Ben Carson may be the most openly religious candidate in the still-crowded GOP presidential field, but his poll numbers have recently taken a slide down into the single digits and he's facing a David-vs.-Goliath battle to hold on.
On Thursday, the New York Times gave us a view of what's happening behind the scenes in a campaign that once soared. As you would imagine, religion has a lot to do with this story and, suddenly, the tone of the coverage has become less snarky.
DES MOINES -- As Ben Carson got ready for a television interview beside the pulpit of a Pentecostal church this week, campaign aides asked his supporters to move across the room and sit in the empty pews behind him.
They wanted the campaign gathering to appear full, but few of the voters who had turned up for the event could hear the soft-spoken Mr. Carson explain how he is on the upswing in Iowa. Some wandered away in disappointment.
“I thought he would be louder,” said Jody Kunanan, who drove from Ankeny, Iowa, to see Mr. Carson. Still, she remains hopeful that he will somehow pull out a victory in the state next week despite polling in the single digits.
Such is life for the Carson campaign these days, where disappointment and frustration have overtaken last year’s sense of optimism. … “It is much better to do what’s right and lose an election than to do what’s politically expedient and lose your soul,” Mr. Carson said with a sense of resignation during a Tuesday night event that mixed a campaign pitch with a Christian prayer service.
We learn later that the Pentecostal church is an Assembly of God congregation. The piece goes on to say he’s hoping to pick up the evangelical Christians and social conservatives who once went for Sen. Rick Santorum and Gov. Mike Huckabee. There are quotes from religious Iowans about praying for the Carson campaign and information about how evangelical leaders are opting for Donald Trump and Sen. Ted Cruz and how there’s a new leadership team in place after Carson's original team fell apart.
I found the piece enlightening and rather sympathetic to Carson.
But there was one notable omission. I would have liked to have seen a mention of one of the more interesting additions in the Carson team -- A. Larry Ross, probably the most high-profile of the evangelical world's public-relations professionals.
Carson's hire of Ross may be too little, too late, and some in the comments section were a bit surprised that Ross agreed to take the job. Apparently, this is the first time Ross's company has done a presidential campaign and perhaps Ross saw this as an opportunity. In fact, Advertising Age found fault with Carson for bringing on Ross and others because of their "little political experience."
If you read this account from Mother Jones, there has been a lot of interference in the PR part of the campaign from long-time Carson friend Armstrong Williams. Did Ross insist on certain parameters, i.e. that Carson run all media exposure by him -- instead of Armstrong -- in advance, before he took the job?
Whatever the case, Ross is tweeting about Carson nonstop.

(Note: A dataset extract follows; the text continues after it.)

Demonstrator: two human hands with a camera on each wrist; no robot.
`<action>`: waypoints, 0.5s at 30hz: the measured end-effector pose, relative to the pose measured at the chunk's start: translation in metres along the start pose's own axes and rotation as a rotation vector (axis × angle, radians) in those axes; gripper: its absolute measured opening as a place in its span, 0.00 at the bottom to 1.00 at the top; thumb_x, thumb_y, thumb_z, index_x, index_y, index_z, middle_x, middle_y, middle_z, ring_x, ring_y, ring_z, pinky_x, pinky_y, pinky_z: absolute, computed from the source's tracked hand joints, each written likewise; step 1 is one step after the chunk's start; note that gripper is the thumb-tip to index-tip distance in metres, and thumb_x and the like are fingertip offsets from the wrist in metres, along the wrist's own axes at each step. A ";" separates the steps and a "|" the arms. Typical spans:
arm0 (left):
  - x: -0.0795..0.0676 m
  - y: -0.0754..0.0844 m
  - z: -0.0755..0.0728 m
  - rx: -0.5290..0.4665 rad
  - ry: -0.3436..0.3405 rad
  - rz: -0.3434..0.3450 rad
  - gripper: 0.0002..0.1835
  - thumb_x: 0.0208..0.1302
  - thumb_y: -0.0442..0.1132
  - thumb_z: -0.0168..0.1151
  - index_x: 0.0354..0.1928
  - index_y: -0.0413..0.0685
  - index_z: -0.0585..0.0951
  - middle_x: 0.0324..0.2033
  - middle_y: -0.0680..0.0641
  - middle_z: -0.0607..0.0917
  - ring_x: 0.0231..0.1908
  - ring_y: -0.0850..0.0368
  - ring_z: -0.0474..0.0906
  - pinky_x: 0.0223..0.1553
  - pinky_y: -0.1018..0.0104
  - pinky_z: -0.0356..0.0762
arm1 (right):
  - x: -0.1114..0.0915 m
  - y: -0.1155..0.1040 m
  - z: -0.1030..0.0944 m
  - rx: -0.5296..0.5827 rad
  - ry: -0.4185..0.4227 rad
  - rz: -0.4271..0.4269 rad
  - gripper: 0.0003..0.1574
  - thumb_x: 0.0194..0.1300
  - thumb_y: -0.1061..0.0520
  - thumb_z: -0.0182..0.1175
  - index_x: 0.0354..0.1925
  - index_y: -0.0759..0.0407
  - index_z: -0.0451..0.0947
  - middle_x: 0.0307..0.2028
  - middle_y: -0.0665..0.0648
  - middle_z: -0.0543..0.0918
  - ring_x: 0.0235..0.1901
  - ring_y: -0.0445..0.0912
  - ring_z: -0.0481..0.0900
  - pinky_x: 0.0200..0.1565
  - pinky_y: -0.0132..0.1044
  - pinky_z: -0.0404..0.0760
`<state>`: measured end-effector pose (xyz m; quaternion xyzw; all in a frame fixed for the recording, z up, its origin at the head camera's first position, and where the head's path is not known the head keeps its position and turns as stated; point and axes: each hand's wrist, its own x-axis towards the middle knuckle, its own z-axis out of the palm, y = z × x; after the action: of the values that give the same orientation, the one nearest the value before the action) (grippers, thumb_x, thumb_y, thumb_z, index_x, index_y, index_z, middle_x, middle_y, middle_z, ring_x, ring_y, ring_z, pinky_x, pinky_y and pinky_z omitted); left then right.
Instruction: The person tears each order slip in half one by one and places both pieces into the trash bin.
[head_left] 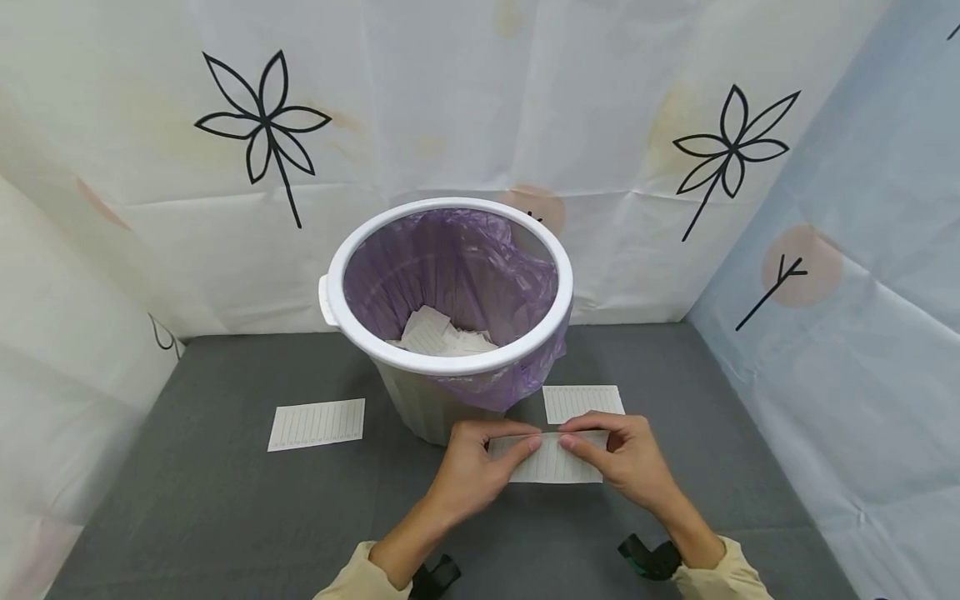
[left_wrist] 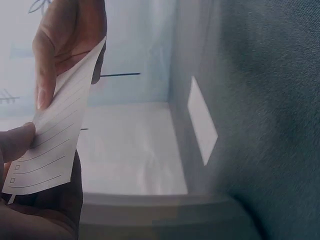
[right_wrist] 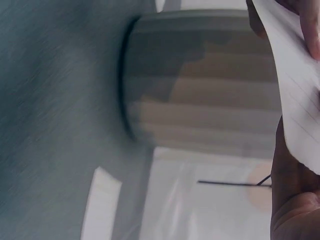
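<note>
Apparently tear step | L hand (head_left: 474, 468) + R hand (head_left: 624, 460): thumbs & fingertips closed, pinching slip (head_left: 557, 468) nr far edge | slip betw. fingertips; bin (head_left: 450, 365) beyond L fingers | next likely needs firm pinch, opp. pulls

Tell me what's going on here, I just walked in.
A person's left hand and right hand pinch a white, lined, rectangular paper slip between them, in front of a round, white-rimmed bin with a purple plastic liner. White paper pieces lie inside the bin. Another white lined slip lies on the dark grey tabletop to the bin's left, and one more to its right.
</note>
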<state>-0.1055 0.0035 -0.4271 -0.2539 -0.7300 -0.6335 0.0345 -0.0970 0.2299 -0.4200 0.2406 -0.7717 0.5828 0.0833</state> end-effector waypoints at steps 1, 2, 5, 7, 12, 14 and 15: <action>-0.001 0.002 -0.003 -0.005 0.004 0.009 0.08 0.65 0.39 0.71 0.42 0.44 0.91 0.39 0.53 0.91 0.43 0.60 0.86 0.47 0.61 0.83 | 0.001 -0.003 0.002 0.005 -0.002 -0.004 0.12 0.60 0.74 0.67 0.40 0.63 0.88 0.36 0.56 0.89 0.19 0.32 0.70 0.19 0.29 0.71; -0.002 0.004 -0.006 -0.005 0.009 0.020 0.07 0.65 0.38 0.71 0.42 0.44 0.91 0.38 0.53 0.91 0.43 0.60 0.86 0.46 0.61 0.83 | 0.002 -0.005 0.004 0.018 -0.005 -0.007 0.12 0.60 0.74 0.67 0.40 0.63 0.88 0.36 0.56 0.89 0.22 0.35 0.75 0.22 0.29 0.74; -0.006 0.010 -0.014 0.002 0.026 0.073 0.06 0.65 0.37 0.71 0.41 0.43 0.91 0.37 0.52 0.91 0.42 0.59 0.87 0.44 0.63 0.84 | 0.006 -0.013 0.010 0.049 -0.015 -0.013 0.11 0.61 0.74 0.68 0.39 0.63 0.88 0.36 0.57 0.89 0.33 0.42 0.83 0.33 0.31 0.81; -0.008 0.014 -0.019 0.002 0.034 0.112 0.05 0.65 0.35 0.71 0.40 0.42 0.91 0.37 0.51 0.91 0.41 0.58 0.87 0.43 0.63 0.84 | 0.009 -0.020 0.015 0.069 -0.015 -0.023 0.10 0.61 0.73 0.68 0.39 0.63 0.88 0.36 0.57 0.89 0.37 0.45 0.85 0.37 0.33 0.83; -0.012 0.027 -0.033 0.003 0.051 0.191 0.04 0.65 0.31 0.69 0.40 0.41 0.90 0.36 0.50 0.91 0.38 0.55 0.88 0.38 0.62 0.84 | 0.015 -0.035 0.026 0.112 -0.015 -0.077 0.10 0.61 0.73 0.68 0.40 0.64 0.88 0.35 0.57 0.89 0.36 0.47 0.85 0.37 0.33 0.83; -0.013 0.032 -0.037 0.000 0.051 0.198 0.04 0.65 0.31 0.69 0.39 0.42 0.90 0.36 0.50 0.91 0.38 0.56 0.88 0.37 0.62 0.84 | 0.017 -0.040 0.029 0.128 -0.016 -0.101 0.11 0.61 0.74 0.67 0.40 0.64 0.88 0.35 0.57 0.88 0.35 0.47 0.85 0.35 0.33 0.82; -0.013 0.035 -0.040 -0.004 0.050 0.198 0.04 0.65 0.30 0.69 0.39 0.42 0.90 0.36 0.51 0.91 0.38 0.56 0.88 0.37 0.62 0.84 | 0.018 -0.042 0.031 0.136 -0.017 -0.112 0.11 0.61 0.74 0.67 0.40 0.64 0.87 0.35 0.57 0.88 0.35 0.48 0.85 0.35 0.33 0.82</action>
<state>-0.0901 -0.0357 -0.3924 -0.3092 -0.6990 -0.6345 0.1146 -0.0883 0.1871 -0.3857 0.2935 -0.7162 0.6263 0.0928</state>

Other religion-and-Carson material posted recently includes this piece in the Christian Post about Carson asking pastors to endorse him and a Christianity Today piece partly on Carson’s views on the Second Coming, a doctrinal issue crucial to Carson’s fellow Seventh-day Adventists.
The Times hasn't always had much good to say about Carson but this piece felt fair to me. It's not news the campaign may want to hear, but it avoid the snark of other news accounts and made out Carson as a tragic and almost noble figure.